I'm a bit backlogged on topics I wanted to blog about. The first topic is the details on the implementation of tabbed browsing in IE 7. There are several things that indicate that the IE team may be doing a bit better of an implementation than Firefox:
We are working on balancing the default behavior for whether a window opened from script opens as in a new frame or a tab. Currently, windows that have been customized, such as hiding a toolbar or making the window non-resizable, will default to opening in their own standalone frame, whereas ordinary pop-up windows will open in a new foreground tab. CTRL-clicking and middle-clicking links will open those links in a background tab.
Another implementation detail mentioned for IE7 sounds like it will be important, though that will depend on how it really works out in practice:
One design decision worth calling out is that our current implementation is fully multi-threaded. Each tab is on a separate thread, and the frame is also on its own thread. This has some impact on the overall footprint of IE, but we believe this will allow IE7 to feel faster and provide an overall better user experience. Internally this creates some additional complexity as we have to deal with a lot of cross-thread communication, but it also gives us a way to do things we wouldn't otherwise be able to do with a single-threaded approach.

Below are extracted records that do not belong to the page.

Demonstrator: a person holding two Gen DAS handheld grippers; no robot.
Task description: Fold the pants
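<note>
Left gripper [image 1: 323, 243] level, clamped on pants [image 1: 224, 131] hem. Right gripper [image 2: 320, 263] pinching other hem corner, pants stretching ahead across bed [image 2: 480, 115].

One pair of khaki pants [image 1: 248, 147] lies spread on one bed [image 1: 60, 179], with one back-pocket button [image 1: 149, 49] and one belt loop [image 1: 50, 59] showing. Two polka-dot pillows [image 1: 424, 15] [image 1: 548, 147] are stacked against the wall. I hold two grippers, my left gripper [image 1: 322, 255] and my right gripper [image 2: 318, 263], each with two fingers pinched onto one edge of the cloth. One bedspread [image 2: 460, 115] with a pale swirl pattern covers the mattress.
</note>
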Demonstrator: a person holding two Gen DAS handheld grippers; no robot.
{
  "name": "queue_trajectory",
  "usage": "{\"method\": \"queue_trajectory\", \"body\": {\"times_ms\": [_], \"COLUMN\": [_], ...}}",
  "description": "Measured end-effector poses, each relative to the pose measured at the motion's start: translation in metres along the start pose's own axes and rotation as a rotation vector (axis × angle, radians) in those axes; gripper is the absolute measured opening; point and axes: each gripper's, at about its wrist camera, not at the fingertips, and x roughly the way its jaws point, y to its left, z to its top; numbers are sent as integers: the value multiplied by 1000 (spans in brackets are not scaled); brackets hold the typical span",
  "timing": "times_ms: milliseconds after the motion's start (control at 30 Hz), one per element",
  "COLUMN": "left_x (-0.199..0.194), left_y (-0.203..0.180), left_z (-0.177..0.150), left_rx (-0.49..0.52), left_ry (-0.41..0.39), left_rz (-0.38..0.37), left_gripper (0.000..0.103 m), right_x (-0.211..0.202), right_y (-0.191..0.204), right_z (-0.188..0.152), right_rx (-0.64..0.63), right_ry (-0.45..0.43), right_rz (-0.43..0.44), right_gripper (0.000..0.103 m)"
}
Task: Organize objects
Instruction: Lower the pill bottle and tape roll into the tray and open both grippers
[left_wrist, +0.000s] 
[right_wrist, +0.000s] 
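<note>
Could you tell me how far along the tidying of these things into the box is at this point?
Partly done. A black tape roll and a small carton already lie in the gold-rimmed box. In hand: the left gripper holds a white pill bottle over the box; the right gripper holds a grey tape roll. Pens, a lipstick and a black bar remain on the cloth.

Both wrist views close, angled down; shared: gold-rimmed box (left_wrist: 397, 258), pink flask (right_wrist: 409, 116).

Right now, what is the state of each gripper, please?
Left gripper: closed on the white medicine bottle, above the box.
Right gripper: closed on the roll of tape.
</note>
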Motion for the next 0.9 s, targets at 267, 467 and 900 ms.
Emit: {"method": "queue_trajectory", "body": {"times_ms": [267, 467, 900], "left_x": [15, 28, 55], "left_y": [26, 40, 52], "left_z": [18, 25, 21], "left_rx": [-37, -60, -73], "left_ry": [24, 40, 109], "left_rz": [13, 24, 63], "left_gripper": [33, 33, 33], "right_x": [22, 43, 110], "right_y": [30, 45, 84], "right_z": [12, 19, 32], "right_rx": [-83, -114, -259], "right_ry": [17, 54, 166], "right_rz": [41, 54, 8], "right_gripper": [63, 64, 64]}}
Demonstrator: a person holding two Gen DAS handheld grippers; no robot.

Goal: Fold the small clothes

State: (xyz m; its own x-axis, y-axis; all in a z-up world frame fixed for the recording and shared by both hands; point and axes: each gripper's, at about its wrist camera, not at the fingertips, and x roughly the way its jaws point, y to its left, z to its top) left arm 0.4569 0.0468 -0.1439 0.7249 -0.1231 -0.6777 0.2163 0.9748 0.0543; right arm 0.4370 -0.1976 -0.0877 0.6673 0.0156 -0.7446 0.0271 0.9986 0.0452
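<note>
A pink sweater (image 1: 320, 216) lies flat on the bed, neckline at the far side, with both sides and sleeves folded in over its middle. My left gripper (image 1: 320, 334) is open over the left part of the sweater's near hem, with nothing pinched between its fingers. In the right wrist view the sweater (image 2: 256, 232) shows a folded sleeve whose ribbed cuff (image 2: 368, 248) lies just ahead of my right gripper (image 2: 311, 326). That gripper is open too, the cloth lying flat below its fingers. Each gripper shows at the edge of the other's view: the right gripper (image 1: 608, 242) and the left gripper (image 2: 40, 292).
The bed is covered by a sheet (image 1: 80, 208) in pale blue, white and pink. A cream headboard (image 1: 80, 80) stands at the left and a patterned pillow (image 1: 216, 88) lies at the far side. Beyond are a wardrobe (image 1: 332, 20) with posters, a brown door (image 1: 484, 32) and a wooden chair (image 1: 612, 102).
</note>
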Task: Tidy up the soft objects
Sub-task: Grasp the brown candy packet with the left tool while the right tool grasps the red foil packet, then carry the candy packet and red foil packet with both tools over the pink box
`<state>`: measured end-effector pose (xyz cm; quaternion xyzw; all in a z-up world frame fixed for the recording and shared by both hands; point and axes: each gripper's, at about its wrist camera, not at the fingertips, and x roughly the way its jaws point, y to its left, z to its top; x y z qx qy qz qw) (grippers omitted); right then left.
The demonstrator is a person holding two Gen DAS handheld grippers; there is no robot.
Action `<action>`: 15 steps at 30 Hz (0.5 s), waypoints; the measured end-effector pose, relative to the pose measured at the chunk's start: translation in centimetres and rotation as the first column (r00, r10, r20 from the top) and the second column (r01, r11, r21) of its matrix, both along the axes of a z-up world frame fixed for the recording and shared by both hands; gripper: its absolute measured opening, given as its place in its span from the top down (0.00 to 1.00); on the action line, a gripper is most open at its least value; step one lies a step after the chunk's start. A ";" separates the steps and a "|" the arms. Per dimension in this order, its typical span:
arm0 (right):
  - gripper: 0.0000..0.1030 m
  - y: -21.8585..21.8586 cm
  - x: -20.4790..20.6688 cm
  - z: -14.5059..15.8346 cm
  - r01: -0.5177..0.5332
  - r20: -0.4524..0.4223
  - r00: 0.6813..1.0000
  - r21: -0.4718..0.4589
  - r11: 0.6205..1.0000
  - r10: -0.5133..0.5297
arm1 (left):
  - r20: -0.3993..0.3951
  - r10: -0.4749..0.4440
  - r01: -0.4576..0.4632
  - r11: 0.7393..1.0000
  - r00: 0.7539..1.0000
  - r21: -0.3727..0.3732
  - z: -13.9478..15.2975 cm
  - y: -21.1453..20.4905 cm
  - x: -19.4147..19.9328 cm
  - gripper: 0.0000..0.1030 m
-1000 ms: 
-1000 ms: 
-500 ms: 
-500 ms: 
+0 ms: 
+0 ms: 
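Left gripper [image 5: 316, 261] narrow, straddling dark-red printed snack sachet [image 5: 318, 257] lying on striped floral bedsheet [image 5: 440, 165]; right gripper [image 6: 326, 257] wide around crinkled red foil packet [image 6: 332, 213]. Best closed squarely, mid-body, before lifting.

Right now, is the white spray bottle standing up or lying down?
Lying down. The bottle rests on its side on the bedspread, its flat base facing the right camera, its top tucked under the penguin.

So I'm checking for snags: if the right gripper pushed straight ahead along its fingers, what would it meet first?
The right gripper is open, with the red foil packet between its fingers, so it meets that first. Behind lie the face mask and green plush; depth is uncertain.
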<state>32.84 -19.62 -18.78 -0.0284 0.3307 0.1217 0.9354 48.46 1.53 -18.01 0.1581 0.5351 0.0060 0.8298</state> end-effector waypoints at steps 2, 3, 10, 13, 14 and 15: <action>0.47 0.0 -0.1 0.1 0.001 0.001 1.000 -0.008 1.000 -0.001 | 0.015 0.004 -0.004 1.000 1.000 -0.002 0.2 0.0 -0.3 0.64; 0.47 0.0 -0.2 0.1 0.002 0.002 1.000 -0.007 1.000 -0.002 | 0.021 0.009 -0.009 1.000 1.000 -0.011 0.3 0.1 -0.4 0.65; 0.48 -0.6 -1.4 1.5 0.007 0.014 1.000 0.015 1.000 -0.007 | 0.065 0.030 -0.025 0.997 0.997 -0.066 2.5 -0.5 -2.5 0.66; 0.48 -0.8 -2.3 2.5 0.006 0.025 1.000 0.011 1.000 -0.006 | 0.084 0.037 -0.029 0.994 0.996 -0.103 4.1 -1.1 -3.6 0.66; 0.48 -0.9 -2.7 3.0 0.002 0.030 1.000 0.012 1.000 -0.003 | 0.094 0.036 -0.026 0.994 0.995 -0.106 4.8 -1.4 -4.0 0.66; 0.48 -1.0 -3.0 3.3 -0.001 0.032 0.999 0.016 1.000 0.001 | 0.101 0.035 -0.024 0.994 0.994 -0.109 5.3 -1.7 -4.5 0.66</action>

Firefox seems pretty weak on being multi-threaded. Whenever I load up large pages in a tab (such as the Java API), I'm unable to switch tabs for some time until the page finishes loading. Also, sometimes when saving images or files to a networked drive, which is somewhat slow, Firefox freezes until the save is completed. Firefox needs to fix these problems to be more usable, and it sounds like IE7 is already looking to address some of the problems. Hopefully the competition from IE will help Firefox improve.